Amid Pakistan's extreme flooding, these low-cost bamboo shelters could provide relief - Fast Company

In Pakistan, floods and landslides from torrential rains since June have destroyed houses, sometimes sweeping away large buildings in raging water. In one of the hardest-hit districts, Sindh, officials are now asking for 1 million tents for displaced people. But there aren’t enough tents available, and tents also aren’t durable. One nonprofit is helping residents build low-cost emergency shelters out of local bamboo instead.
“The beauty of it is that it’s low-tech,” says architect Yasmeen Lari, cofounder of the nonprofit the Heritage Foundation of Pakistan. The shelters are simple to build, low cost, and zero carbon. They also can be disassembled and moved, and the same basic materials can be used to make more permanent structures.
Lari, who is now in her 80s, was the first female architect in Pakistan, and spent most of her career working on sleek glass-and-steel buildings like the headquarters for the government-owned oil company.
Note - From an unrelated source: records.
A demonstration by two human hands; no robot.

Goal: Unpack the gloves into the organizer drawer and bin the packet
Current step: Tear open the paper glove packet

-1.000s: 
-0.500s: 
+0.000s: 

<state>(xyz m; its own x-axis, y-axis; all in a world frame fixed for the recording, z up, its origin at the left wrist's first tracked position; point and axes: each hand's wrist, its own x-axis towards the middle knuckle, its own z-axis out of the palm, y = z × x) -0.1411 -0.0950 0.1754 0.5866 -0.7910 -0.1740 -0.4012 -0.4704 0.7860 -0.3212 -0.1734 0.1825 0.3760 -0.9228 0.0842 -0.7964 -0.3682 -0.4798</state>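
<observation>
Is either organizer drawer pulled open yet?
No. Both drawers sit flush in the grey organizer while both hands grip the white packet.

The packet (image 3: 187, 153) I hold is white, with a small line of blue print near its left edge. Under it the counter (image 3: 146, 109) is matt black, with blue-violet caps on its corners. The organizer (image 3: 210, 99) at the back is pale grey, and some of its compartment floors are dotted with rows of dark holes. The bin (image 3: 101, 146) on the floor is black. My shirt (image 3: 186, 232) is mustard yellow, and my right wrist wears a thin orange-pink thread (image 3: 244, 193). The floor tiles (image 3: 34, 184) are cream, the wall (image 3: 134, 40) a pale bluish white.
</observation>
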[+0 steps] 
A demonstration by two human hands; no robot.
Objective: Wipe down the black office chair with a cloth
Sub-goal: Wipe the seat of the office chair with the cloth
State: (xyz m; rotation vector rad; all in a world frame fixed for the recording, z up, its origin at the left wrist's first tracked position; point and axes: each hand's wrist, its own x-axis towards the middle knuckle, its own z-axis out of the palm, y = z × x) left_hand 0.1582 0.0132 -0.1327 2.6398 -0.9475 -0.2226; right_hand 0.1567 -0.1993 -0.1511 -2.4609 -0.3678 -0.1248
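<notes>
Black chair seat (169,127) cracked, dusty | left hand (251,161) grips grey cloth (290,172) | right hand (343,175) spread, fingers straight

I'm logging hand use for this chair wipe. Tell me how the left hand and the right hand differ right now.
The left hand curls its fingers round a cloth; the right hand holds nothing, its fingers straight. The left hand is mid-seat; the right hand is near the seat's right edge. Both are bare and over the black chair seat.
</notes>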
She retired in 2000. But after a catastrophic earthquake in 2005, she started to help with rebuilding, turning to local materials and techniques that people could use themselves rather than waiting for aid.
While working at a camp for displaced people, she began experimenting with bamboo. “You could not find other materials,” she says. “Everything was taking too much time [to source], like bricks. . . . You could find bamboo. And I said, ‘Okay, let’s give it a try.'” Bamboo was cheap, easily accessible in the area, and very strong. She started...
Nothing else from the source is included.